Rey explained that about 20 investigators are currently affiliated with the JILA Physics Frontiers Center, hailing from a wide range of physics fields. They include one Nobel Laureate, two Breakthrough Prize winners and two recipients of the MacArthur “genius grant.”
Together, these scientists work toward a common goal: understanding what researchers call “many-body systems.” In other words, how can the basic ingredients of the universe, like particles or atoms, come together to create states of matter with incredibly complex behaviors.
“We’re trying to learn how to harness the complexity of these many-body systems,” Rey said. “That can be very powerful because it gives rise not only to our understanding of the universe and how it works but can also lead to new technological applications.”

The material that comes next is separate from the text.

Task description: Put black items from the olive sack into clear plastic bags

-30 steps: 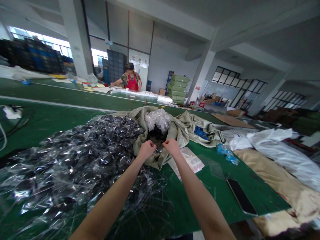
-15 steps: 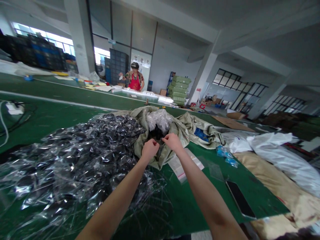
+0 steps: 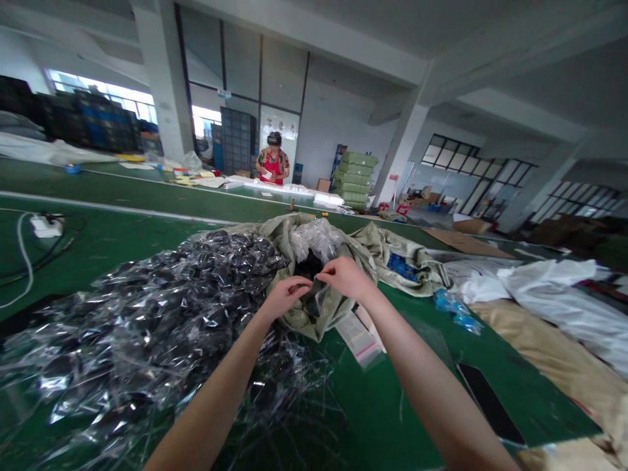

Since 2006, center researchers have helped to design “quantum” sensors that search for elusive dark matter—the mysterious substance that makes up most of the mass of the universe and holds together galaxies like the Milky Way. Physicists Margaret Murnane and Henry Kapteyn have developed lasers that can fit on top of a table and shoot out pulses of X-ray light at speeds of a billionth of a billionth of a second. Other researchers are laying the groundwork for quantum computers, or devices that tap into the properties of quantum physics and could one day outpace traditional computers.
In addition to the Physics Frontiers Center, JILA hosts two other major NSF centers: the STROBE Science & Technology Center and Quantum Systems through Entangled Science and Engineering (Q-SEnSE).
“This NSF investment will fuel the continuation of breakthrough discoveries at the leading edge of quantum science and technology,” said Massimo Ruzzene, CU Boulder vice chancellor for research and innovation and dean of the institutes.
“Thanks to this center, along with other leading research centers clustered on and around the CU Boulder campus, Colorado’s Front Range is earning a reputation as one of the leading quantum hubs in the nation—for students, researchers, companies and the next-generation quantum workforce.”
Becker and Rey also hope the center will inspire a new generation of scientists to explore questions that might seem impossible today.
The center supports Partnerships for Informal Science Education in the Community (PISEC) at CU Boulder. This semester-long, after-school program introduces Colorado students from backgrounds underrepresented in the sciences to physics. K-12 students tour labs at JILA and may even lead their own research projects, presenting findings at an annual poster session.
The center also provides cross-mentoring so that graduate students can meet each other and talk about their research so they feel like a real community.